• [What you should do]:
Return, unaltered, every line from the beginning of the material below up to and including the one with "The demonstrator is".

________________________________________

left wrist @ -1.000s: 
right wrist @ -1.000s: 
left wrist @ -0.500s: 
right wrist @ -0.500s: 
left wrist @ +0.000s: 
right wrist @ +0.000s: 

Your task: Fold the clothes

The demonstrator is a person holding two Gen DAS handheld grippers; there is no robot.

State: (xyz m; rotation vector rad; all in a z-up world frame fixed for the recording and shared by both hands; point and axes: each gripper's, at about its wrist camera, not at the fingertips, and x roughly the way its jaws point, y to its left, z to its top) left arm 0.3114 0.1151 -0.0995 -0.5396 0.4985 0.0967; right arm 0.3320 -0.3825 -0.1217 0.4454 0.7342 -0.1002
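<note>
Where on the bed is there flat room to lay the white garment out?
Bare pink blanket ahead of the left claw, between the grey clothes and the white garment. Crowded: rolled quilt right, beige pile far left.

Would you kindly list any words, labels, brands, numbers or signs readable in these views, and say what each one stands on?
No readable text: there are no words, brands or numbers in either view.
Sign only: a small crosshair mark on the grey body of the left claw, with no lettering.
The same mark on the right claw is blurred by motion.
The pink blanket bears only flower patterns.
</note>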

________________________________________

• [Response to the task]:
left wrist @ -1.000s: 
right wrist @ -1.000s: 
left wrist @ -0.500s: 
right wrist @ -0.500s: 
left wrist @ +0.000s: 
right wrist @ +0.000s: 

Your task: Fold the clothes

The demonstrator is a person holding two Gen DAS handheld grippers; there is no robot.

The required response has been given in full.